---- AVAILABLE DATA

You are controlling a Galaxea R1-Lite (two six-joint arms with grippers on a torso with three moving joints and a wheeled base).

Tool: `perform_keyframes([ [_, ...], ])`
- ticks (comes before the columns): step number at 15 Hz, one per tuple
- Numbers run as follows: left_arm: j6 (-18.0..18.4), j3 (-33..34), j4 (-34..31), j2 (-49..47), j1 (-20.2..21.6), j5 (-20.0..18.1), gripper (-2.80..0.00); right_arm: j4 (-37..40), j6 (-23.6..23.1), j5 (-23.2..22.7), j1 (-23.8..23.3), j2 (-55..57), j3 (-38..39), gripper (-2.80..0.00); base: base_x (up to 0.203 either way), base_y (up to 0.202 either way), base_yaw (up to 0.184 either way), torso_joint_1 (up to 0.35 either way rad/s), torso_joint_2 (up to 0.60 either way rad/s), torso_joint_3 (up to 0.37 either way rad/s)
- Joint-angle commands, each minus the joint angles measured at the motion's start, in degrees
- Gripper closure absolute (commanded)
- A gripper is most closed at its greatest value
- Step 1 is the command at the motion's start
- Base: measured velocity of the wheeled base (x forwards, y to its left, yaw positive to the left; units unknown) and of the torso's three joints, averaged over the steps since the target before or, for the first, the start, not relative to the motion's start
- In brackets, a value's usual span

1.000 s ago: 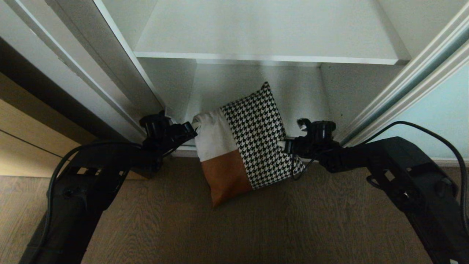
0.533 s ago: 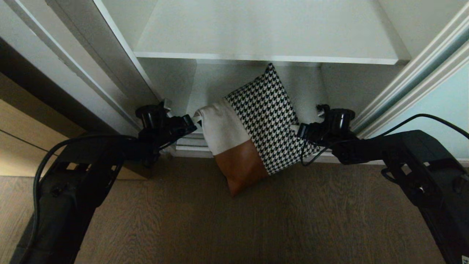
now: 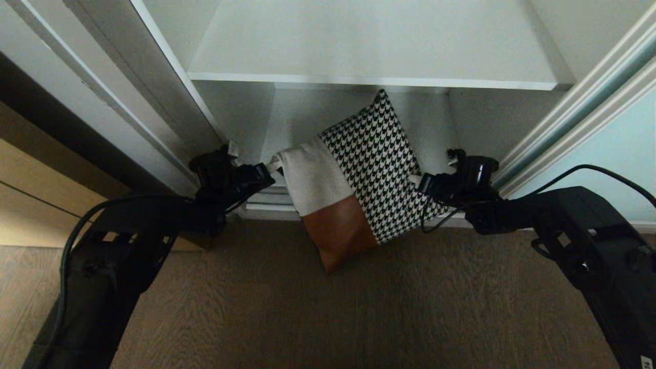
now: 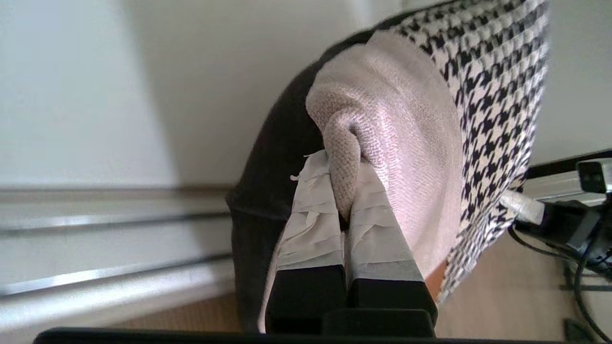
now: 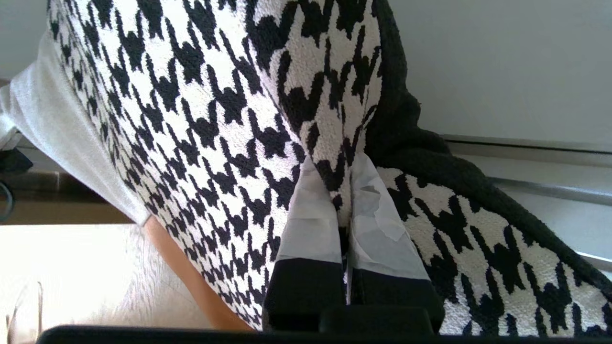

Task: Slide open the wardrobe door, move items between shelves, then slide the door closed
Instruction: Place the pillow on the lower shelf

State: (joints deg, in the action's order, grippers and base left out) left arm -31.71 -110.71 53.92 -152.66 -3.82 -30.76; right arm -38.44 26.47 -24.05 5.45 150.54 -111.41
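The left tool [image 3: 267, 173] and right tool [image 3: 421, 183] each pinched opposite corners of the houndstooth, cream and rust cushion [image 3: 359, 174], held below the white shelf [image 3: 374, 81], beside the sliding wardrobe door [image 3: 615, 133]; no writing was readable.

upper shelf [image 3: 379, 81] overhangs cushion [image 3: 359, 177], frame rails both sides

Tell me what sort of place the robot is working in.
Probably a bedroom or dressing area at an open built-in wardrobe: plain white shelf boards in a compartment, a frosted pale blue-green sliding glass door in a silver frame, and wood-grain flooring. A houndstooth, cream and rust-orange cushion hangs between both tools.
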Motion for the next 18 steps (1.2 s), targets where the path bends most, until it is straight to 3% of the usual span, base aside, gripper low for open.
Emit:
perform_keyframes([
  [1, -0.10, 0.32, 1.28, -1.54, 0.31, -0.09, 0.00, -1.12, 0.32, -0.16, 0.00, 0.50, 0.05, 0.00, 0.000, 0.000, 0.000, 0.000, 0.00, 0.000],
  [3, 1.58, 2.26, 1.35, -0.94, 0.23, -0.04, 0.00, -1.37, 0.43, -0.21, -0.44, 0.62, 0.05, 0.00, 0.000, 0.000, 0.000, 0.000, 0.00, 0.000],
  [5, 7.00, 7.45, 1.15, 0.98, 0.15, 0.20, 0.00, -1.46, 0.43, -0.21, -0.44, 1.15, 0.05, 0.00, 0.000, 0.000, 0.000, 0.000, 0.00, 0.000],
  [6, 7.92, 10.09, 0.97, 2.63, -0.02, 0.33, 0.00, -1.46, 0.43, -0.17, -0.44, 1.40, 0.08, 0.00, 0.000, 0.000, 0.000, 0.000, 0.00, 0.000],
  [8, 8.51, 12.29, -5.08, 5.30, -0.36, 0.56, 0.00, -2.31, 0.51, -0.12, -0.53, 1.42, 0.23, 0.00, 0.000, 0.000, 0.000, 0.000, 0.00, 0.000],
  [12, 8.58, 5.53, -22.75, 5.80, -0.82, 1.94, 0.00, -4.01, 0.60, -0.12, -1.14, 1.31, 0.49, 0.00, 0.000, 0.000, 0.000, 0.000, 0.00, 0.000],
  [16, 8.06, 0.44, -25.05, 4.23, -1.63, 6.77, 0.00, -4.05, 2.85, -0.12, -1.56, 0.89, 0.49, 0.00, 0.000, 0.000, 0.000, 0.000, 0.00, 0.000],
  [18, 7.54, 0.23, -25.08, 3.95, -1.54, 6.94, 0.00, -4.02, 2.89, -0.12, -1.58, 0.80, 0.49, 0.00, 0.000, 0.000, 0.000, 0.000, 0.00, 0.000],
])
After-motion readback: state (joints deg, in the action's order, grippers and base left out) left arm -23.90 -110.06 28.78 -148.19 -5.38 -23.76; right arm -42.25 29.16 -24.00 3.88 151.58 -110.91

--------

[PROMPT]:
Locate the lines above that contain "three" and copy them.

[TASK RESULT]:
You are controlling a Galaxea R1-Lite (two six-joint arms with grippers on a torso with three moving joints and a wheeled base).
- Base: measured velocity of the wheeled base (x forwards, y to its left, yaw positive to the left; units unknown) and of the torso's three joints, averaged over the steps since the target before or, for the first, the start, not relative to the motion's start

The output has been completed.